In the United States and Canada, the film opened alongside Child's Play and Toy Story 4, and was expected to gross $2–4 million from 2,150 theaters in its opening weekend. It made $1.4 million on its first day, including $325,000 from Thursday night previews. It went on to debut to $3.5 million, finishing 11th at the box office.

=== Critical response ===
On Rotten Tomatoes, the film holds an approval rating of based on reviews, with an average rating of . The site's critical consensus reads, "Anna finds writer-director Luc Besson squarely in his wheelhouse, but fans of this variety of stylized action have seen it all done before – and better." Metacritic, which uses a weighted average, assigned the film a score of 40 out of 100, based on 14 critics, indicating "mixed or average" reviews. Audiences polled by CinemaScore gave the film an average grade of "B+" on an A+ to F scale, while those at PostTrak gave it an overall positive score of 81% (with an average 4 out of 5 stars).

Peter Debruge of Variety wrote, "Anna shows that Besson is the same filmmaker now that he was 20 years ago, and unlike his title character, who lithely adapts to whatever situation she's in, he's been telling roughly the same story over and over all this time."

Brad Wheeler of The Globe and Mail called the film "a near-parody non-thriller" and was critical of the story structure: "Anna relies on a time-shifting structure that is laughably exhausting."

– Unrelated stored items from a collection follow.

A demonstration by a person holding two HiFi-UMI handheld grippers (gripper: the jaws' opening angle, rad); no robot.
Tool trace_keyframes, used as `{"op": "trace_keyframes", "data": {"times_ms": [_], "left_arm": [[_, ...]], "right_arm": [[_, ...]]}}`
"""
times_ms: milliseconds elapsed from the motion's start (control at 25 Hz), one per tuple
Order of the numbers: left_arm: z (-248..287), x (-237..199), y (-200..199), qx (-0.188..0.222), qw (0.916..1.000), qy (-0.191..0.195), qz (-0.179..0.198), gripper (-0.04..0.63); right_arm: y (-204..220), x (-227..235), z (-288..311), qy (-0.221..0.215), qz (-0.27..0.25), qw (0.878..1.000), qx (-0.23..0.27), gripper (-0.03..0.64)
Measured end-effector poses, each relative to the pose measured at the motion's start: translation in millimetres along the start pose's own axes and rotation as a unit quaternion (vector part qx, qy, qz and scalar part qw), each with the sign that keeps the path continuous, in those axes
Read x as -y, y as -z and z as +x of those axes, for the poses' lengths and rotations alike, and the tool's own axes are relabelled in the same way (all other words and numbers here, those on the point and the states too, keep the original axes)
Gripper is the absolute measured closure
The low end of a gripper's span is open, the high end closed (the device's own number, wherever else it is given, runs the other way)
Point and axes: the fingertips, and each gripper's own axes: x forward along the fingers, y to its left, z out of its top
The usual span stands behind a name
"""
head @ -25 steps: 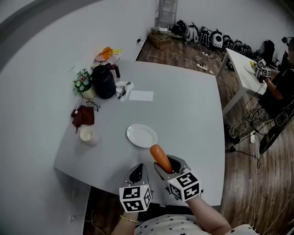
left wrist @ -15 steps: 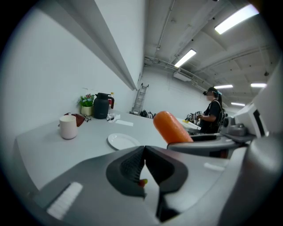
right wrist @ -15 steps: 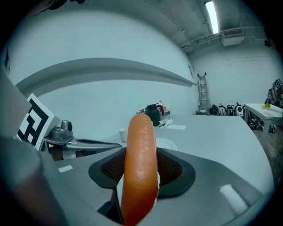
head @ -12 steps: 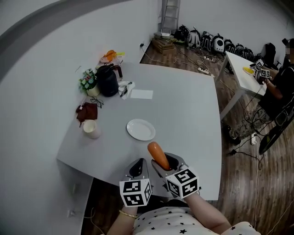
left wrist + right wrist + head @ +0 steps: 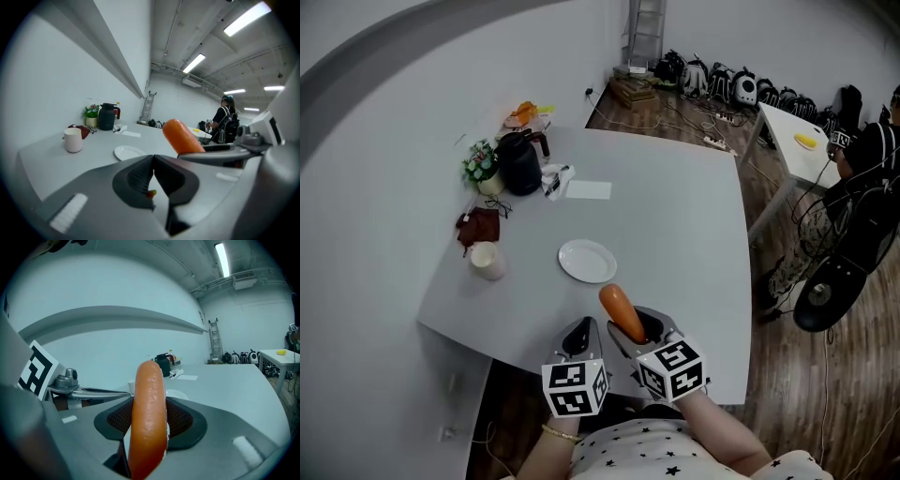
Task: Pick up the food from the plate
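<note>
grey table (image 5: 675, 216), white plate (image 5: 587, 261), wood floor (image 5: 862, 394), pale wall (image 5: 375, 141)

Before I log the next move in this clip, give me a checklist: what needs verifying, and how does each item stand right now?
1. Sausage clamped between the right claw pads: ok.
2. Sausage held clear of the plate, on the person's side of it: ok.
3. No food left on the plate: ok.
4. Left claw shut with nothing between its pads: ok.
5. Left claw apart from the sausage: ok.
6. Grip firm enough that the sausage will not slip: cannot tell.
</note>
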Motion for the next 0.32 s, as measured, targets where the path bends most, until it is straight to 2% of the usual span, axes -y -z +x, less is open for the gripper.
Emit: {"op": "trace_keyframes", "data": {"times_ms": [320], "left_arm": [[-3.2,-1.1,-0.7,0.005,1.0000,-0.003,-0.002,0.588]], "right_arm": [[0.2,-1.4,-0.8,-0.002,-0.001,1.000,0.001,0.416]]}}
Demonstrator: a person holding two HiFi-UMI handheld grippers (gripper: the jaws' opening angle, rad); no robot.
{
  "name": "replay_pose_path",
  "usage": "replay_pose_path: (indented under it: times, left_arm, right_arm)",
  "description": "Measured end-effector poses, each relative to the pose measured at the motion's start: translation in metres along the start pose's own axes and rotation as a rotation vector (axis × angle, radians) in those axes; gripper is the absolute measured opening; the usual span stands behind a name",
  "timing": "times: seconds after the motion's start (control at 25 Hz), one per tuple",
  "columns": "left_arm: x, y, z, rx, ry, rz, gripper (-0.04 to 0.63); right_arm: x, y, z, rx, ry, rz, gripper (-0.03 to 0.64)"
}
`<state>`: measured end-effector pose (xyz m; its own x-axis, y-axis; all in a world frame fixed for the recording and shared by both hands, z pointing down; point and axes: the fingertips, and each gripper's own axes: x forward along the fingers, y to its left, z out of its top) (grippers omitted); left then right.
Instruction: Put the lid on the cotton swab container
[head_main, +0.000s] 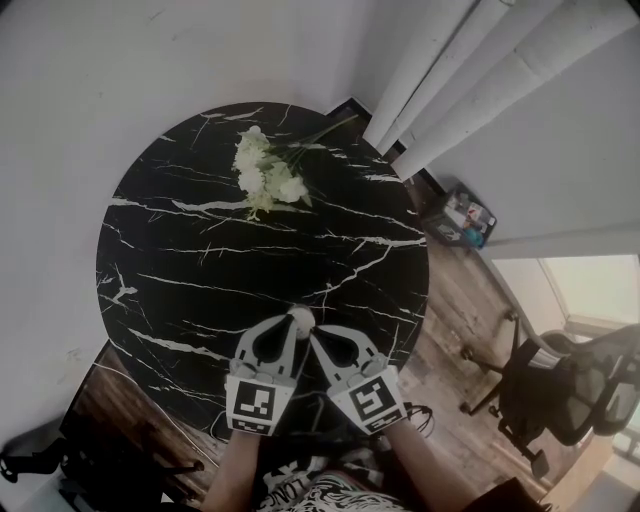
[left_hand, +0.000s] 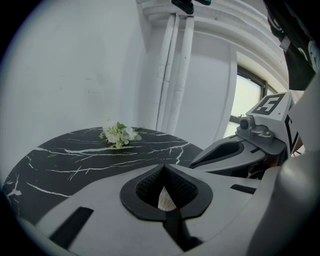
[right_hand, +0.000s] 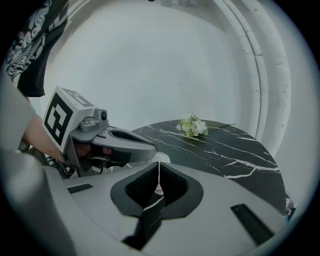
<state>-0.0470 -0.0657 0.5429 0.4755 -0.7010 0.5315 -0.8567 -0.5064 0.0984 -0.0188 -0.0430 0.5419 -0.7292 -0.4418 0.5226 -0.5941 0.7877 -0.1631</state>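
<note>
Head view is showing both grippers meeting low on the round black marble table (head_main: 200, 250), near its front edge, with a small white round item at their tips: the cotton swab container (head_main: 300, 318). That view is not resolving jaw state; the two gripper views are supplying it.

Left gripper view: the left gripper (left_hand: 165, 184) is clamping its jaws on the container (left_hand: 166, 198), which is appearing there as a white, finely ribbed wedge wedged between the dark pads. The right gripper (left_hand: 200, 160) is lying close alongside, at the right.

Right gripper view: the right gripper (right_hand: 158, 176) is holding its jaws drawn together to a hairline slit. A pale sliver (right_hand: 158, 171) is running down that slit (possibly the lid's edge, though the view is too dim to confirm). Just beyond, a white patch of the container (right_hand: 160, 158) is peeking out at the left gripper's (right_hand: 150, 150) tip.

Pose: in the head view the left gripper (head_main: 288, 326) and right gripper (head_main: 322, 336) are angling inward to form a V, marker cubes toward the person, bare forearms (head_main: 235, 470) reaching in from the bottom edge.

A spray of white flowers (head_main: 268, 178) is lying on the far side of the table, well apart from the grippers.
</note>
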Motion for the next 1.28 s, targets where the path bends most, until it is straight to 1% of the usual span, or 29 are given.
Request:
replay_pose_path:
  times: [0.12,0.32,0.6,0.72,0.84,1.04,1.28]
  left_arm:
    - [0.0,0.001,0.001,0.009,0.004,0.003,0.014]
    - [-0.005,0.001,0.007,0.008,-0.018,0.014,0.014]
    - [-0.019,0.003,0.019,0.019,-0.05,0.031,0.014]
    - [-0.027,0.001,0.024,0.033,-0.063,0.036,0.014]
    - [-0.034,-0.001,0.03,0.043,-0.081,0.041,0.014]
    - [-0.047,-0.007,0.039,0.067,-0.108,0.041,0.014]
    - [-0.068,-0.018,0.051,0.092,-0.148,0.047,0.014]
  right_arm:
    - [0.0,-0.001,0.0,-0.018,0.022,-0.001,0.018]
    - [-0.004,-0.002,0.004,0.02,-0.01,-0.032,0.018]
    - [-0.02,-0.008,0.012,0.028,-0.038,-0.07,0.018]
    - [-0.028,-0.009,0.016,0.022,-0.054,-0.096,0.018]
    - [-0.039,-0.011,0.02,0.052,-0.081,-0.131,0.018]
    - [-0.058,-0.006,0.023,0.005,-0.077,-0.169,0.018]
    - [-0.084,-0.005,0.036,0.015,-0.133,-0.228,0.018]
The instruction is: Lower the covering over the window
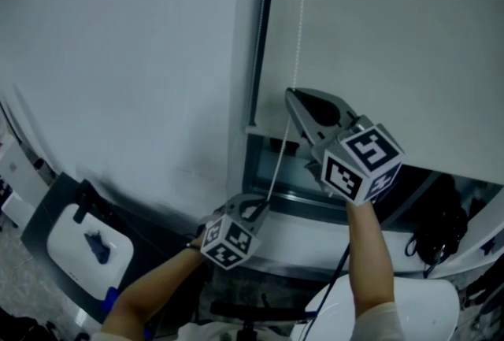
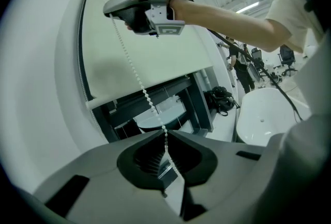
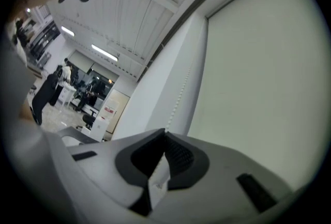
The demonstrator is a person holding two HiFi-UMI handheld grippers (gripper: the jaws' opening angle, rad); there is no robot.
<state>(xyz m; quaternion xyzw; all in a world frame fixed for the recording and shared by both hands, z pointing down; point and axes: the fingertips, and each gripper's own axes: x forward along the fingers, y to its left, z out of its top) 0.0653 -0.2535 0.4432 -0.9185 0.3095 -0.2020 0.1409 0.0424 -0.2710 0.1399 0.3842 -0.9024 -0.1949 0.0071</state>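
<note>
Bead chain (image 1: 298,24) vanishes between tips of right hand-held gripper (image 1: 290,93).

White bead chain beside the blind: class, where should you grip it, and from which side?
Grip the white bead chain on its taut stretch, from the room side, jaws across it: it is thin and hangs close to the pale roller blind.

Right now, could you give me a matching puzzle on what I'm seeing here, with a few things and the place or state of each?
Things:
1. left tool
2. right tool
3. blind
4. bead chain

States:
A. hanging low, dark gap beneath
B. shut on the chain, lower down
C. stretched between both tools
D. shut on the chain, higher up

Pairs: 1-B, 2-D, 3-A, 4-C
</note>
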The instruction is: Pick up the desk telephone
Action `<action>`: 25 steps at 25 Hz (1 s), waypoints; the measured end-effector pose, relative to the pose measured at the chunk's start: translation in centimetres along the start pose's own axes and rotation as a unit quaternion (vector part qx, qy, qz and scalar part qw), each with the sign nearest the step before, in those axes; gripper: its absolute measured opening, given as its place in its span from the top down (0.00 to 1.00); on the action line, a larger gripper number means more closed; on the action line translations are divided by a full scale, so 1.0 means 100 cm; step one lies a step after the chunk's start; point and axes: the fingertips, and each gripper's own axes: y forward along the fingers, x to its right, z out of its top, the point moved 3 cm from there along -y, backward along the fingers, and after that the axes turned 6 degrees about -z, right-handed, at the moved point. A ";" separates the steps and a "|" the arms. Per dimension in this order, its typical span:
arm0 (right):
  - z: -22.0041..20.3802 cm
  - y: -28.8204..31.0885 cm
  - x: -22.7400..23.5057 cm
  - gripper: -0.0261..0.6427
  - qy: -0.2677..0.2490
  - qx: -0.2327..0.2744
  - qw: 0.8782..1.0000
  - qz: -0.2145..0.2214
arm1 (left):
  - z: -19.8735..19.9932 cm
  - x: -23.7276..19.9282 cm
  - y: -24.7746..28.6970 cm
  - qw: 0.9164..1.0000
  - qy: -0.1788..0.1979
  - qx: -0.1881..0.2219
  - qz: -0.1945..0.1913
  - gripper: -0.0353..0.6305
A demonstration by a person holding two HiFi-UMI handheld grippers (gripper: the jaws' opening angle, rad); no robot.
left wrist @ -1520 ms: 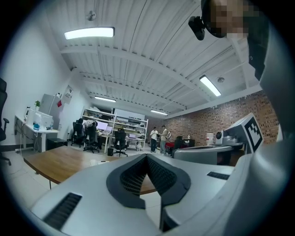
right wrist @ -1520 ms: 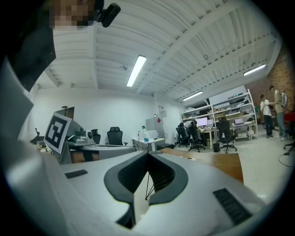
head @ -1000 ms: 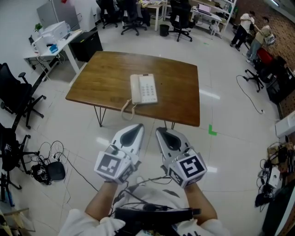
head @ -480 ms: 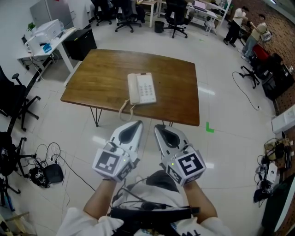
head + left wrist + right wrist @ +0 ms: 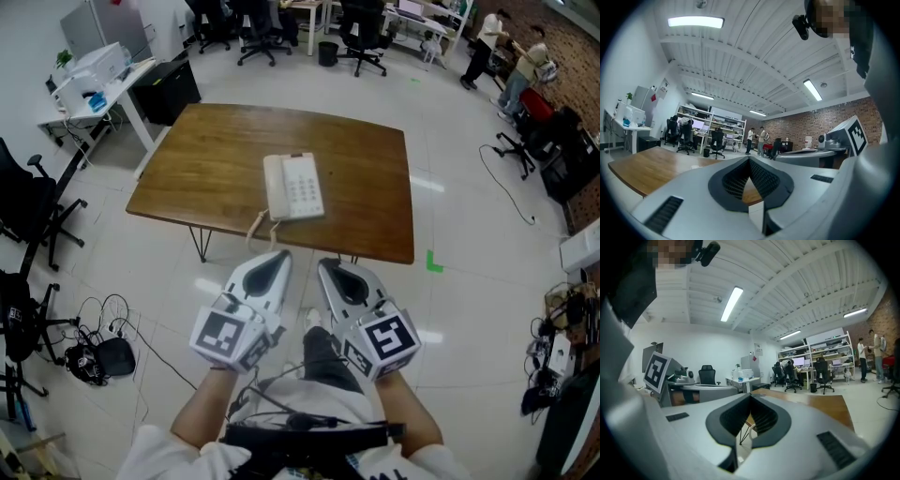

Movie Nation critic Roger Moore gave the film one and a half out of four stars, and wrote: "There are a lot of irritants and clumsy touches to Besson's latest, infuriatingly inferior version of La Femme Nikita that ruin it." Moore criticized the "pointless flashbacks" and the cartoon physics of the fight scenes, though he praised Luss, writing that she "handles the action choreography with skill and emotes better than your average model turned actress".

Noel Murray of the Los Angeles Times praised the film, "As a slick, over-the-top action picture, Anna works splendidly" but says the film is overshadowed by Besson's offscreen personal issues.

David Fear of Rolling Stone stated, "This kind of Cold War-a-go-go, deadly-honeypot intrigue is harder to do well than you might think – just ask the folks behind Red Sparrow. So you appreciate it when someone like Besson can make it move like a pro. And despite constantly playing fast and loose with the chronology [...], he delivers a sleek, largely efficient mechanism of adrenaline-soaked déjà vu."

Bilge Ebiri of The New York Times wrote: "Anna isn't as stylish or gripping as Nikita, but it does have its own demented charm, particularly in how it toys with structure, nesting competing narrative timelines within each other."